From the Beatles to Elvis,
there is hardly a major entertainer who hasn't played Las
Vegas. But Frank Sinatra and his friends - nicknamed The Rat
Pack - made the town their own in the late 1950s and 60s.
They were also partly responsible, some would say almost
completely responsible, for its transformation from a
relative backwater to the glamorous, sophisticated gambling
and entertainment metropolis we know today.
Sinatra and his friends
Dean Martin, Sammy Davis Jr, Joey Bishop and Peter Lawford
became known as the Rat Pack in the late 50s. The
multi-talented entertainers, who fooled around on stage and
partied hard off it, were a magnetic attraction for all the
great stars and public figures of the day. They were the
ultimate icons of sophisticated glamour: everyone wanted to
know them and be a part of the scene.
It didn't always look that
way though. Sinatra's first visit to the Nevada city for a
gig at the Desert Inn in 1951 wasn't a particular triumph,
coming in the wake of scandal just after he had left his
first wife for Ava Gardner.
But loyalty to Jack
Entratter, general manager of the Sands, was to bring
Sinatra back to Vegas.

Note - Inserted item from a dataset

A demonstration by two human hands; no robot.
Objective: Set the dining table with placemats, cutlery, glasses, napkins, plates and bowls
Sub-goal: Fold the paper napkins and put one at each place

Gradually he and the Rat Pack became
kings of the town, entertaining audiences and bringing huge
amounts of money and celebrity in their wake.
When Sinatra teamed up
with Dean Martin, Joey Bishop, Sammy Davis Jr and later
Peter Lawford, they brought their own special brand of
glamour to the Sands. The Rat Pack also played a major role
in the desegregation of Las Vegas hotels and casinos,
refusing to patronise those which wouldn't serve Sammy Davis
Jr. Not wanting to lose the custom of these celebrities,
many soon revised their policies.
The pinnacle of the Rat
Pack's domination of the town came in 1960. With Peter
Lawford now included in the team, they filmed the original
Ocean's
Eleven there by
day and took the Sands by storm every night for nearly a
month with a playful show called Summit at the Sands. This
freewheeling entertainment, which even had a visit from
Senator John F Kennedy, has become the stuff of legend and
is widely held to be the best ever in the history of
Vegas.
Sinatra also famously
became involved in the Vegas's gaming and business side,
buying interests in the Sands and the Cal Neva casinos.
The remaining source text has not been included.